Task brief =>
From the records below, please repeat exactly the line that has "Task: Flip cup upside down", the line that has "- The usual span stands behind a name", and every line between them, and nothing else.
Exercise data below:
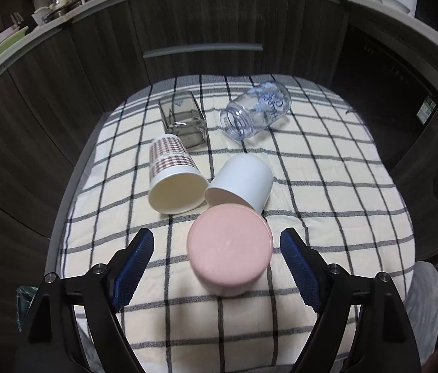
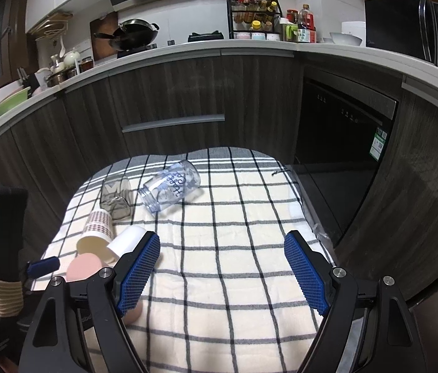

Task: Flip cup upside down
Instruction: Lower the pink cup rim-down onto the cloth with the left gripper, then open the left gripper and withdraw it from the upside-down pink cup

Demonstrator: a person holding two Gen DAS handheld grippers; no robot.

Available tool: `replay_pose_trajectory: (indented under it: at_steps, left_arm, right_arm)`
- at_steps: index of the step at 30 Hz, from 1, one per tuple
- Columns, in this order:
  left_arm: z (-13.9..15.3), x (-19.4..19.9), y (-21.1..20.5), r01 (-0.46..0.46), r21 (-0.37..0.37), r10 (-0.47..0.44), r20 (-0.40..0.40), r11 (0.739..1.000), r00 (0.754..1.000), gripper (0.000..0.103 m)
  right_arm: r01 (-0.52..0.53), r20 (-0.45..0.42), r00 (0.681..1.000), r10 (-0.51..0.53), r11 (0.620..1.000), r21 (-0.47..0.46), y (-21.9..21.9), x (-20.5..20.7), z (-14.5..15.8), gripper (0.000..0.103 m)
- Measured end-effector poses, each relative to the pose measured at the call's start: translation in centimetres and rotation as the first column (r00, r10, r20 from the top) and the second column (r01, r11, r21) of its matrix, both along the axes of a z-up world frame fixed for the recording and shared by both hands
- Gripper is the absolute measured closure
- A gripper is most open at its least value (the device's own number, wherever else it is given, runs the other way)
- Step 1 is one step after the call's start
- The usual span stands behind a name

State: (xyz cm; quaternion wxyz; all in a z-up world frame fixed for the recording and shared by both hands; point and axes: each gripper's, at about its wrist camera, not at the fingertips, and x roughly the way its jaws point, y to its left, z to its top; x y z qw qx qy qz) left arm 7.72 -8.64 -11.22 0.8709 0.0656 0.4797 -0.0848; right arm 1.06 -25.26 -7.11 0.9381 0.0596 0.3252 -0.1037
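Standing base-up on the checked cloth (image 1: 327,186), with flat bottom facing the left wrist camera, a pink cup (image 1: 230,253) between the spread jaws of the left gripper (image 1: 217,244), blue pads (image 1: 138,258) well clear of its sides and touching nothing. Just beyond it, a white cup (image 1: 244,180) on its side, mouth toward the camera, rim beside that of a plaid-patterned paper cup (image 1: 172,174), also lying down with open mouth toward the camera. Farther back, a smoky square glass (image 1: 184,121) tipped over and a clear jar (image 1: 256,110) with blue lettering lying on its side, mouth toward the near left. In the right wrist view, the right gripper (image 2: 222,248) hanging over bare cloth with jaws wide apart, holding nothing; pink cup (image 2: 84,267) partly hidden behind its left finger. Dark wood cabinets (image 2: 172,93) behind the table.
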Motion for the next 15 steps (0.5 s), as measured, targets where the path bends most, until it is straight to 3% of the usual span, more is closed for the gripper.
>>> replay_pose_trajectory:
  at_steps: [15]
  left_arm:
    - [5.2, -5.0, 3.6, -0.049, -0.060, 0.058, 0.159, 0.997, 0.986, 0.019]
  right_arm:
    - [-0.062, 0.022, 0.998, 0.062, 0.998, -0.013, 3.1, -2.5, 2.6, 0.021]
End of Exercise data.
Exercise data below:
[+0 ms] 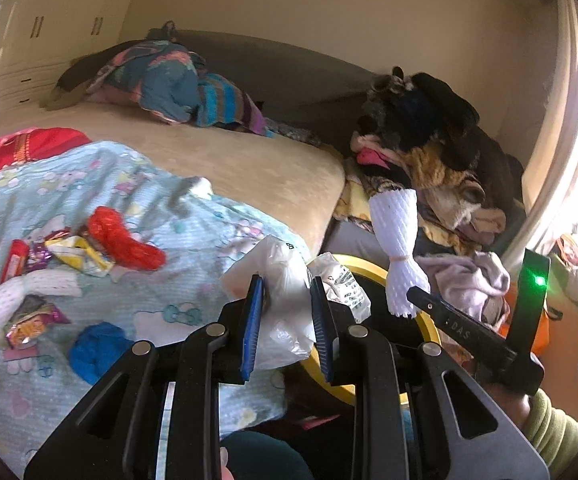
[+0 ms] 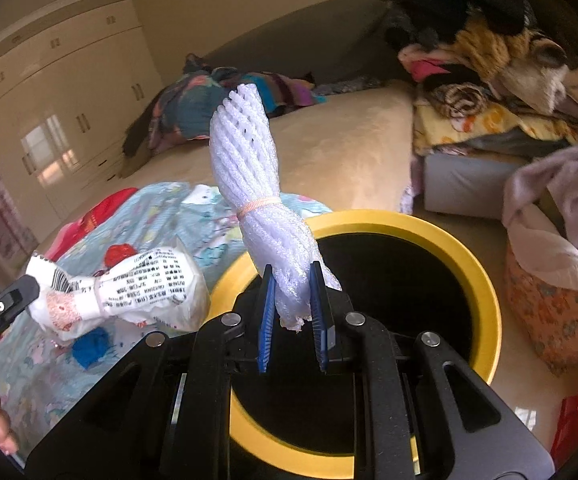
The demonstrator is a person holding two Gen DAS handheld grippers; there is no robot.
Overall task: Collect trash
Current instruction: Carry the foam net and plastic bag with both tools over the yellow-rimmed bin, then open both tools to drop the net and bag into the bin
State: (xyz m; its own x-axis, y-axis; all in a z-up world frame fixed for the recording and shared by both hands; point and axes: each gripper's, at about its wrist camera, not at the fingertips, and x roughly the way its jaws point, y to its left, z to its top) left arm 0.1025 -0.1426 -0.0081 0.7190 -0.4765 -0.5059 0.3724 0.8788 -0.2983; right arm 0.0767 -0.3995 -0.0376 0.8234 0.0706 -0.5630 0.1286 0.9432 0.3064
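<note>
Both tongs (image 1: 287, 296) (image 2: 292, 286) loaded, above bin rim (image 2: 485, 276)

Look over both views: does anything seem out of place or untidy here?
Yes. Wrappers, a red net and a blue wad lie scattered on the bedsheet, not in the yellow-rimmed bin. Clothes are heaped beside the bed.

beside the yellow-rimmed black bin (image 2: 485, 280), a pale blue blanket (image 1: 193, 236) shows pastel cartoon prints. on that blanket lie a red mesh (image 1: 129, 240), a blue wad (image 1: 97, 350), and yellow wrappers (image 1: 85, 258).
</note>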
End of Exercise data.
Written answer =>
Task: Flip cup upside down
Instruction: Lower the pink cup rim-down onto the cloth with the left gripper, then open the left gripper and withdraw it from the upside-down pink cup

Demonstrator: a person holding two Gen DAS handheld grippers; no robot.

Available tool: `replay_pose_trajectory: (indented under it: at_steps, left_arm, right_arm)`
- at_steps: index of the step at 30 Hz, from 1, one per tuple
- Columns, in this order:
  left_arm: z (-13.9..15.3), x (-19.4..19.9), y (-21.1..20.5), r01 (-0.46..0.46), r21 (-0.37..0.37), r10 (-0.47..0.44), r20 (-0.40..0.40), r11 (0.739..1.000), r00 (0.754..1.000), gripper (0.000..0.103 m)
  right_arm: r01 (-0.52..0.53), r20 (-0.45..0.42), r00 (0.681..1.000), r10 (-0.51..0.53), r11 (0.620..1.000), r21 (-0.47..0.46), y (-21.9..21.9), x (-20.5..20.7), z (-14.5..15.8), gripper (0.000..0.103 m)
- Measured end-effector poses, each relative to the pose measured at the call's start: translation in centimetres and rotation as the first column (r00, r10, r20 from the top) and the second column (r01, r11, r21) of its matrix, both along the axes of a z-up world frame fixed for the recording and shared by both hands
- Gripper is the absolute measured closure
- A gripper is most open at its least value (the device's own number, wherever else it is given, runs the other way)
- Step 1 is one step after the call's start
- The usual span stands behind a name

The response to this exercise has been given in full.